Real answers from real users, pulled straight from launch discussions, forums, and reviews.

  • Claude often keeps nuance and coherence across long sessions, but reviewers note message limits and search can still constrain truly deep project threads. In production teams typically combine three practices:

    • Pick a model that preserves long-context reasoning (Claude is praised for this) and be aware of its message/window limits.
    • Instrument and iterate with tools like Langfuse to trace conversations, run prompt experiments, and scale event storage so you can reproduce and debug long sessions.
    • Compare and validate behavior across models in real traffic (as some use ChatGPT for live comparative analysis).

    Monitor traces, iterate prompts, and plan infra for larger traces to keep long-context features reliable in production.

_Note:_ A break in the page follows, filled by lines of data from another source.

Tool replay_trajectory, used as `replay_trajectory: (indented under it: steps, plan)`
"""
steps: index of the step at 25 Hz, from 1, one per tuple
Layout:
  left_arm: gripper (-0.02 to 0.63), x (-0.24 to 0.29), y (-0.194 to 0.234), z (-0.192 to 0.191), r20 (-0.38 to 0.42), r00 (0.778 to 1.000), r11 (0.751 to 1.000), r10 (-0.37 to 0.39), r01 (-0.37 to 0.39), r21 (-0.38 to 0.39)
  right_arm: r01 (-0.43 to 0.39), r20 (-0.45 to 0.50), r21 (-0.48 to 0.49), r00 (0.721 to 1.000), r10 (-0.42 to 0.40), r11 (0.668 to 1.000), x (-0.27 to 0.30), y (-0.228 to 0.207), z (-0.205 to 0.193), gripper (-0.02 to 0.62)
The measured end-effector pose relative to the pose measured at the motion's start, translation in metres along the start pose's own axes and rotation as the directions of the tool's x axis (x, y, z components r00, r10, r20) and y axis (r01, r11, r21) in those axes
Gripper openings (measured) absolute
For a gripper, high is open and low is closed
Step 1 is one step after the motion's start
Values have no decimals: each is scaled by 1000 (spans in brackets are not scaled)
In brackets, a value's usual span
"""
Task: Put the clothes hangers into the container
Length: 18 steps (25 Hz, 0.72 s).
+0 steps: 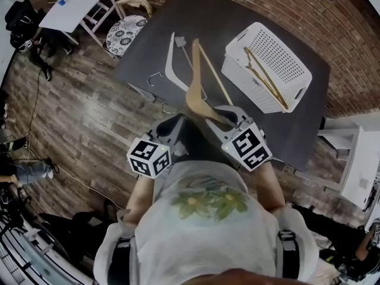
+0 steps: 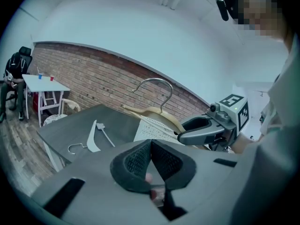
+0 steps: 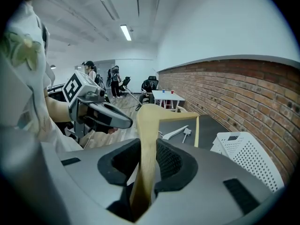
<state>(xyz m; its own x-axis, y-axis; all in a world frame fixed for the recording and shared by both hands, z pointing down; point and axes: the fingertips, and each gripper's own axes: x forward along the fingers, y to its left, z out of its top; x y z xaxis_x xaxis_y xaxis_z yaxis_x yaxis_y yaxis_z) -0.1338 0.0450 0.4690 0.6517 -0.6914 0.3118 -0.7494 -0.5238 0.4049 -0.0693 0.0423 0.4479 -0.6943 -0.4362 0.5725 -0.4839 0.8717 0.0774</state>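
Note:
My right gripper point(image 1: 224, 122) point(image 3: 149, 158) is shut on one arm of a wooden hanger point(image 1: 199, 94) point(image 3: 147, 139), which is lifted above the dark table point(image 1: 148, 46). In the left gripper view that wooden hanger point(image 2: 157, 112) hangs in the air with its metal hook point(image 2: 154, 84) up, in front of the right gripper point(image 2: 201, 128). A white basket point(image 1: 240, 76) point(image 2: 149, 126) point(image 3: 243, 153) stands to the right and holds another wooden hanger point(image 1: 267, 81). A white hanger point(image 1: 172, 64) point(image 2: 92, 137) point(image 3: 176, 132) lies on the table. My left gripper point(image 1: 172, 130) point(image 2: 151, 149) is shut and empty.
A white folding table point(image 1: 77, 2) and a round patterned chair point(image 1: 126, 31) stand beyond the table's far left corner. A brick wall point(image 1: 332, 16) runs behind the basket. White furniture point(image 1: 362, 165) stands at the right. People stand far off in the right gripper view.

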Motion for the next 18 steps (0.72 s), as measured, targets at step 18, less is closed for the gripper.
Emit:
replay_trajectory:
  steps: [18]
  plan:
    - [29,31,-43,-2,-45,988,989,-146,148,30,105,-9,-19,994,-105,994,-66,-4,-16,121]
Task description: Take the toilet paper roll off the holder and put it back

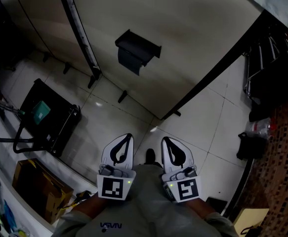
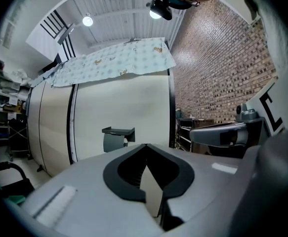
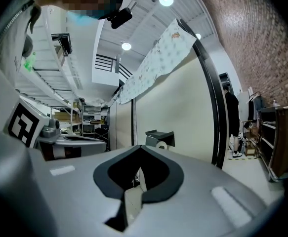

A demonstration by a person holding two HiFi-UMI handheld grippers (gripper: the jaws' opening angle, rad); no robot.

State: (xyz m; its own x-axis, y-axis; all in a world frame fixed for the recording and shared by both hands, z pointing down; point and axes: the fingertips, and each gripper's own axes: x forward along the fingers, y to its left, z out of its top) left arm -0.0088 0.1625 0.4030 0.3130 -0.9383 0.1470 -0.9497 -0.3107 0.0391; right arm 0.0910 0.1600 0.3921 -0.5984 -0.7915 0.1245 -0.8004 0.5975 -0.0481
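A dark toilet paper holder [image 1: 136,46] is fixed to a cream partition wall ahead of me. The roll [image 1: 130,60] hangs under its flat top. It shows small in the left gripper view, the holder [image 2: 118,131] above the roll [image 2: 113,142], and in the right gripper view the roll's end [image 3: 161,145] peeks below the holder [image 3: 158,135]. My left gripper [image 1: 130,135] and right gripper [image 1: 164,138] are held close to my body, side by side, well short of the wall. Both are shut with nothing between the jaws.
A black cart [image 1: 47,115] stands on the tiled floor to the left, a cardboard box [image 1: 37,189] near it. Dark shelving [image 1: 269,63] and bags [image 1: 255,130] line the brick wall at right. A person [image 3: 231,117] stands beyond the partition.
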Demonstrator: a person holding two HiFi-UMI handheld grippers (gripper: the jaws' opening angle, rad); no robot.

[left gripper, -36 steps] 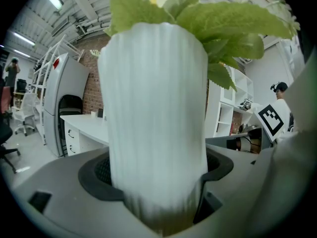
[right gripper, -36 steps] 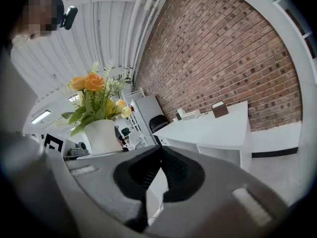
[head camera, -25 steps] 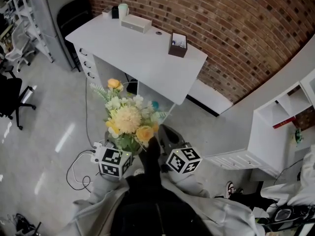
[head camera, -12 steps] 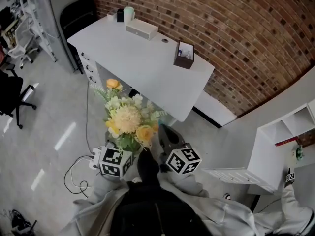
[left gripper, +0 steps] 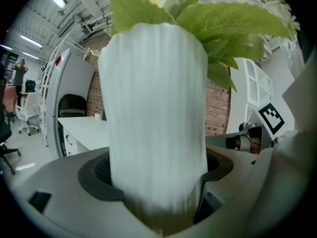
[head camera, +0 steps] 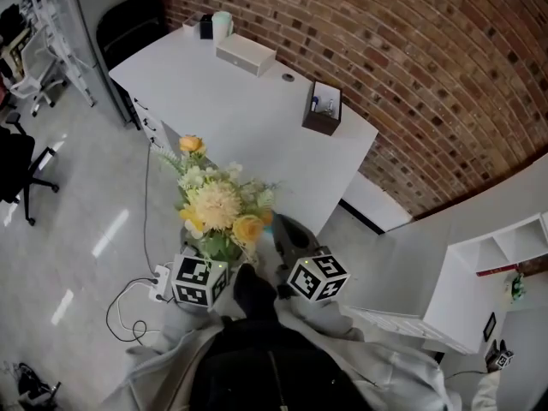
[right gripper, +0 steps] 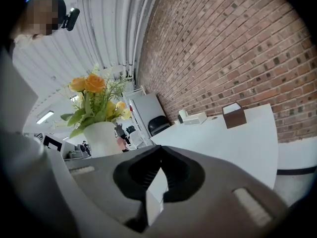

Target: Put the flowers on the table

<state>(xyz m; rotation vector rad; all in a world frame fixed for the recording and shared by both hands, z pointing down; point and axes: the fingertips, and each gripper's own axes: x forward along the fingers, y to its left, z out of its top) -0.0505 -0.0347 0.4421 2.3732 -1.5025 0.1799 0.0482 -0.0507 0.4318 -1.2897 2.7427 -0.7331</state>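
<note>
The flowers [head camera: 218, 208], a yellow and white bunch with green leaves, stand in a white ribbed vase [left gripper: 157, 113]. My left gripper [head camera: 201, 272] is shut on that vase and holds it upright over the floor, just short of the white table's [head camera: 231, 118] near edge. In the left gripper view the vase fills the space between the jaws. My right gripper [head camera: 284, 232] is beside the flowers on the right, shut with nothing in it [right gripper: 157, 180]. The vase [right gripper: 103, 137] and flowers also show at the left of the right gripper view.
On the table stand a brown box [head camera: 324, 110], a flat white box [head camera: 246, 56] and a pale cup [head camera: 223, 24]. A brick wall [head camera: 428, 75] runs behind it. A power strip with cables [head camera: 158, 281] lies on the floor, a black chair [head camera: 128, 24] is far left, white shelves [head camera: 479, 289] right.
The person has stepped closer to the table, so its near edge now lies right by the flowers. Both grippers keep the same hold and the same places before the body.
</note>
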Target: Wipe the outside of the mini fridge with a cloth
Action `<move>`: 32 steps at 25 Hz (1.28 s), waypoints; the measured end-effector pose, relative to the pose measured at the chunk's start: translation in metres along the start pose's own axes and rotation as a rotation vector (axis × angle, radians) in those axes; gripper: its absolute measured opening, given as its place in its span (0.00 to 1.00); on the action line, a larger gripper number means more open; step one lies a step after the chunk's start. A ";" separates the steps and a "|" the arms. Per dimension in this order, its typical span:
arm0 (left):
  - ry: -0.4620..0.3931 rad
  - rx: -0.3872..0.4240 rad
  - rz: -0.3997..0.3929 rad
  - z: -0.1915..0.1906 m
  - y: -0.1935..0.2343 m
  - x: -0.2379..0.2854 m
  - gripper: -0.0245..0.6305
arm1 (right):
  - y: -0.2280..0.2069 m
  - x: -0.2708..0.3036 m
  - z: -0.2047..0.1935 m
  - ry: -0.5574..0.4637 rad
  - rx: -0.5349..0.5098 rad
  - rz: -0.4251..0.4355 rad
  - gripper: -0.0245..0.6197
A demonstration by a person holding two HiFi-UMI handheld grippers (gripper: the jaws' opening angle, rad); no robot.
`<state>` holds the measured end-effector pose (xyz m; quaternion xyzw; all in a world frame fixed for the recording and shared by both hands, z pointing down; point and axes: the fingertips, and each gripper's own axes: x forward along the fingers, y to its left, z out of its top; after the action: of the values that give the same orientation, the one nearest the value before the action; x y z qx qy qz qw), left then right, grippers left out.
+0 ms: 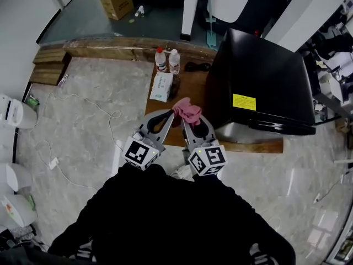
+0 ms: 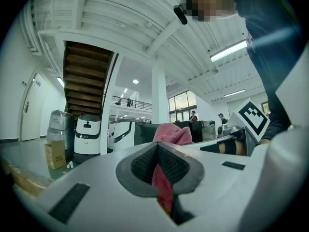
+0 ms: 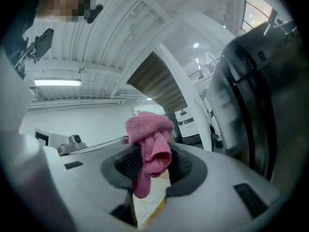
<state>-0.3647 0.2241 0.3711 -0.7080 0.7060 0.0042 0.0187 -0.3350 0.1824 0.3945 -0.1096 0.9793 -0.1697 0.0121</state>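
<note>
You hold the pink cloth (image 1: 187,110) bunched between both tools at the centre of the head view. Your left gripper (image 1: 172,115) and your right gripper (image 1: 191,120) each have their jaws closed on a fold of it, and each gripper's own view shows the same. The mini fridge (image 1: 259,81) stands in the upper right of the frame on the low wooden platform (image 1: 251,146), near the cloth but not touched by it. By my reading the wiping is not yet under way: every outer face of the fridge is left to do.
</note>
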 end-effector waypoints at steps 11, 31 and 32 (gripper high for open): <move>-0.022 0.001 -0.150 0.002 0.084 0.071 0.05 | -0.040 0.087 0.029 -0.169 0.102 -0.168 0.25; -0.088 0.047 -0.534 0.036 0.167 0.229 0.05 | -0.189 0.162 0.080 -0.694 0.667 -0.529 0.25; -0.087 0.048 -0.542 0.037 0.166 0.234 0.05 | -0.196 0.160 0.079 -0.713 0.697 -0.541 0.25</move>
<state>-0.5290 -0.0088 0.3232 -0.8694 0.4894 0.0127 0.0663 -0.4453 -0.0584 0.3882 -0.3967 0.7377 -0.4326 0.3336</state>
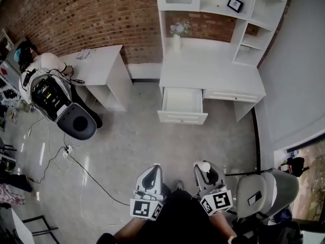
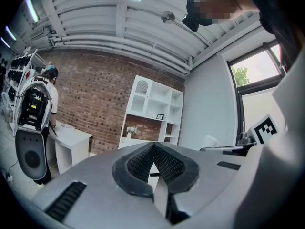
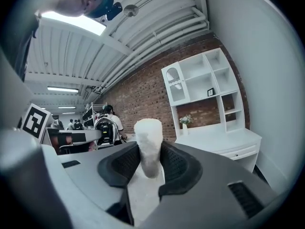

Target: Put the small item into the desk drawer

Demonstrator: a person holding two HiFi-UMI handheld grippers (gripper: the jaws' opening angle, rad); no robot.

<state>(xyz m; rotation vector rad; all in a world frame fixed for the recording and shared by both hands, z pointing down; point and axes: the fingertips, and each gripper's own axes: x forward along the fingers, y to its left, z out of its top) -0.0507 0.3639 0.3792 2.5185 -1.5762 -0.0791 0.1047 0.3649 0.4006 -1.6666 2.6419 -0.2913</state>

  • Langfuse supports open integrations, so connecting LLMs to vector DBs for RAG is straightforward using existing tooling. Key points:

    • Use integration docs and quickstarts to wire embeddings + vector stores and a retrieval step into your model pipeline.
    • Tools like Langchain provide quickstarts and helpers to get a retrieval-augmented flow running fast.
    • Langfuse can also monitor and evaluate multiple providers (OpenAI, Google, Anthropic) from one dashboard, which helps debug and tune RAG setups.

    Start with the Langfuse integrations page and a Langchain quickstart to prototype quickly.